Downing Street hopes that more of the businesses increasingly worried about a no-deal exit, will go public, as Airbus, Siemens, Rolls-Royce, Jaguar Land Rover and Unipart have already done.

No-deal preparations are also in May’s interests because they potentially put pressure on the EU to give ground in the negotiations. I say potentially, because it’s an open secret that the government has left such planning very late; Brussels doubts the UK can be ready by March.

There’s talk in Whitehall of falling short, even though Dominic Raab, the energetic new Brexit secretary, is putting booster rockets under the preparations.

As parliament begins its six-week break today, May needs more than scare stories about stockpiling food and medicine to fill the summer news vacuum. She desperately needs a clear, succinct and positive message to “sell” her Brexit strategy to voters, MPs and her party.

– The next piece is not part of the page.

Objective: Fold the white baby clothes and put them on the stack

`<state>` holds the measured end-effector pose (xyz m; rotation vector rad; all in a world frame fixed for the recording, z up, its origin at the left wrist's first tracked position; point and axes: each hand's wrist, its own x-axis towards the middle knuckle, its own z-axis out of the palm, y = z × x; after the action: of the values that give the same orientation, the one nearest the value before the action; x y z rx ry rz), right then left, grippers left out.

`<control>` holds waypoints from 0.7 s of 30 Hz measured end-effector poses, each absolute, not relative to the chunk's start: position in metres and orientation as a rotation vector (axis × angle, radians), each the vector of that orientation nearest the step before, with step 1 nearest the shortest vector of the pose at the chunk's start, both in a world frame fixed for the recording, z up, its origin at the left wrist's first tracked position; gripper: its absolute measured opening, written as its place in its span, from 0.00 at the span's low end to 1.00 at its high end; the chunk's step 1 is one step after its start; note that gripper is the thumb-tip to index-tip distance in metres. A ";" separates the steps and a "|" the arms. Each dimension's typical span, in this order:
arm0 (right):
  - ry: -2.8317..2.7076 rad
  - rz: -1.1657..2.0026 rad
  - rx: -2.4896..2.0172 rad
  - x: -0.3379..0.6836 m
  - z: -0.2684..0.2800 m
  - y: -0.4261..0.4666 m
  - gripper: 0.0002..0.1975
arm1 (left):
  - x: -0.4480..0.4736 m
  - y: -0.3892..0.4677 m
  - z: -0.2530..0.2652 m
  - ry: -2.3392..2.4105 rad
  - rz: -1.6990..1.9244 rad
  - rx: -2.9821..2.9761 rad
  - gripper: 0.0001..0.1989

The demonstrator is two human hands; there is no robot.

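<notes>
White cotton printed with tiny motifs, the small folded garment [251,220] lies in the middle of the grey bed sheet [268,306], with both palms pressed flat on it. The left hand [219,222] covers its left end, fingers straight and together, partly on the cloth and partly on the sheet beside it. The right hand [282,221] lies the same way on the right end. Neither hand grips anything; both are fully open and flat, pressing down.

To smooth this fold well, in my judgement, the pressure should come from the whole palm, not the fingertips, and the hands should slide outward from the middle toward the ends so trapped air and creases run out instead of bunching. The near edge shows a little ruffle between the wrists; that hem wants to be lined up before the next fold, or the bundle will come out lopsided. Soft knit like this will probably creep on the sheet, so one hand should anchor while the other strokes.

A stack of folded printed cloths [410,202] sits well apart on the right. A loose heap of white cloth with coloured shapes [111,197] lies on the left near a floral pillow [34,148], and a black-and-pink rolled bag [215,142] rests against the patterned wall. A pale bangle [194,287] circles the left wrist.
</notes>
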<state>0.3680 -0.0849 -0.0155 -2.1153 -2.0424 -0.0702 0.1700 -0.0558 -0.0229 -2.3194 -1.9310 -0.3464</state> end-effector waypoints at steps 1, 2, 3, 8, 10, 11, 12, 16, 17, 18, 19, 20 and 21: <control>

The plan, agreed at the cabinet’s Chequers summit, is unloved by Tory Europhobes, Europhiles, opposition parties and, according to the opinion polls, the public.

May’s aides fret that attacks on it by Brexiteers such as Boris Johnson and David Davis will hit home among Tory supporters; two-thirds of those who voted Tory at last year’s general election backed Leave in the 2016 referendum.

Whatever the shortcomings of the Chequers plan, at least May now has one. But she is a lousy communicator, as was shown when she fielded questions from workers at a Newcastle engineering firm on Monday. Ultra-cautious as usual, she did not really explain her proposed deal.

After her uncomfortable election campaign, May told aides she wanted to get out more from Westminster and meet ordinary people. More than a year on, Monday was her first question-and-answer session with the public since the election, when she memorably told a nurse who hadn't had a pay rise for eight years there was “no magic money tree”.

Like many politicians, May speaks in Westminster code. As a sad Brexit anorak, I could bore for Britain about the differences between May’s speeches at Lancaster House, Florence and Mansion House. But most real people don’t know what she’s talking about when she references them.

Now we have another one: “Chequers” – not the Chequers plan, just Chequers. It’s utterly meaningless to voters. It reminds me of when the Liberal Democrats used to bang on about Paddy Ashdown’s “Chard speech”, as if the whole world knew what it was. I had a vision of a bemused voter wondering whether Paddy never made the speech because the only draft was destroyed in a fire.

May must explain her blueprint because it is being defined by her opponents – both at home and in Brussels. Perhaps she should copy her friend Donald Trump by taking to Twitter.

Here’s “Chequers” in 140 characters: “My plan: current rules on goods, so firms can export to EU. We diverge on services, 80 per cent of economy. Trade deals round world. Only way to avoid no-deal chaos, hard Irish border.”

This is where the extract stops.